Dalam OTT tersebut, KPK menangkap Bupati Kolaka Timur, Abdul Azis. KPK mengatakan, OTT tersebut berkaitan dengan Dana Alokasi Khusus (DAK) pembangunan rumah sakit.
Kenapa OTT KPK menurun?
Menurut Fitroh, para koruptor kini lebih pintar dalam melaksanakan aksinya. Dia menduga para koruptor kini sudah bisa mengakali agar aksinya tidak tertangkap dalam sistem penyadapan di KPK.
“Yang pasti penjahatnya lebih pintar. Artinya apa, bisa jadi kemudian komunikasi yang dilakukan orang-orang yang berencana melakukan tindak pidana korupsi itu tidak dilakukan dengan media-media yang bisa dilakukan penyadapan,” kata Fitroh.
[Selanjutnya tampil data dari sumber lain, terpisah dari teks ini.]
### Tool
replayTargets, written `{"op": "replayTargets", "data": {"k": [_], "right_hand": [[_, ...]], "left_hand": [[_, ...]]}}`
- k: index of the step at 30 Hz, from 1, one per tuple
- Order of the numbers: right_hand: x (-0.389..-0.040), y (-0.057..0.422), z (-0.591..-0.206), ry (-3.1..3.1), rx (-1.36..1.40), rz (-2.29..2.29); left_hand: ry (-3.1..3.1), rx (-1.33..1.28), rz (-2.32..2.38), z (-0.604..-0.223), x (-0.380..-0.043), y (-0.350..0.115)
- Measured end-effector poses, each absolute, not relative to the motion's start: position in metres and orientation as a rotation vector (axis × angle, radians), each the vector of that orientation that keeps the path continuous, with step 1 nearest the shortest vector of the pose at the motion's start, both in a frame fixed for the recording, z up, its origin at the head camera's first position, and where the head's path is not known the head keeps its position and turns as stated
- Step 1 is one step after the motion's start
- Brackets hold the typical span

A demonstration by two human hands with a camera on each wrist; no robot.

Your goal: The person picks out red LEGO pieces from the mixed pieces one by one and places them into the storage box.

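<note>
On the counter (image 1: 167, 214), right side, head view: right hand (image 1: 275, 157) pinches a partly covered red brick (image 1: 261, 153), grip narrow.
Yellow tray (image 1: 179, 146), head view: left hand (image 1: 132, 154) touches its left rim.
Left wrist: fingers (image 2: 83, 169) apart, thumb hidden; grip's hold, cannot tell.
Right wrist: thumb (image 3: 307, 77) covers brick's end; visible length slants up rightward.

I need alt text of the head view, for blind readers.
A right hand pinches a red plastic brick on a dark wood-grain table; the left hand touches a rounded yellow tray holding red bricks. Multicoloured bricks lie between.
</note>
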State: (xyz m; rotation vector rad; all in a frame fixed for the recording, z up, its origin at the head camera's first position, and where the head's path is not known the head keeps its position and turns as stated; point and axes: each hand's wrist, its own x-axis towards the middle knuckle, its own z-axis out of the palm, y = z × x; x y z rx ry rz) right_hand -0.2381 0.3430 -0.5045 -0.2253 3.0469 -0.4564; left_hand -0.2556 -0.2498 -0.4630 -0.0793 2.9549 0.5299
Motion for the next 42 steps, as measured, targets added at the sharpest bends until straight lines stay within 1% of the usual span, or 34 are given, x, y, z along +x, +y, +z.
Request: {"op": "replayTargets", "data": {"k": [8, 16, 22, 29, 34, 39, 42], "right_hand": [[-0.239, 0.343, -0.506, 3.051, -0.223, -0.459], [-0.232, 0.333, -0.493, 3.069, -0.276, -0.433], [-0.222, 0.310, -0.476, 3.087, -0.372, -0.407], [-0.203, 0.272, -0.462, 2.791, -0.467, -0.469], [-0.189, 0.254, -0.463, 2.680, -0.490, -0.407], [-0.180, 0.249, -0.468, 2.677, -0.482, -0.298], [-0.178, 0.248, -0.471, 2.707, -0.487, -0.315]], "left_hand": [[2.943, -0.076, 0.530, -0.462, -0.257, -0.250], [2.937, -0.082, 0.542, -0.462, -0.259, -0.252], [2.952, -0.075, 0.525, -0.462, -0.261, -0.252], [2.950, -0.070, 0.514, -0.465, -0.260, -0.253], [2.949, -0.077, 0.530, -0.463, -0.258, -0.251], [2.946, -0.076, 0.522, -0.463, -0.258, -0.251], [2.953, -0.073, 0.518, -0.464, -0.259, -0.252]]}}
Fitroh mengatakan, hal tersebut memang menjadi kendala KPK dalam melaksanakan operasi senyap. Meski demikian, KPK terus melakukan upaya lain untuk menangkap koruptor.
“Jadi itu memang kendala, tapi tentu ada upaya lain, tidak harus kemudian mengandalkan penyadapan. Kendala itulah yang kemudian untuk Semester I ini baru dua (OTT),” ujarnya,mengutip Kompas.
Kinerja menurun drastis
Peneliti Pusat Kajian Anti Korupsi Fakultas Hukum Universitas Gadjah Mada atau Pukat UGM, Zaenur Rohman, mengatakan, OTT adalah metode penting dalam mengungkap kasus korupsi.
Dia mengatakan, KPK selama ini dikenal dengan kegiatan OTT, sehingga dua kali OTT selama enam bulan terakhir menunjukkan bahwa kinerja lembaga antirasuah menurun.
“Kalau baru dua OTT dalam Semester I ini menunjukkan memang kinerja KPK di bidang OTT sangat rendah,” kata Zaenur mengutip Kompas, Jumat (8/8/2025).
Zaenur mengatakan, eksistensi KPK mengalami pergeseran saat publik tertuju terhadap kasus dugaan korupsi yang ditangani oleh Kejaksaan Agung (Kejagung). Dia juga mengatakan kinerja KPK menurun sejak DPR dan Pemerintah melakukan revisi UU KPK.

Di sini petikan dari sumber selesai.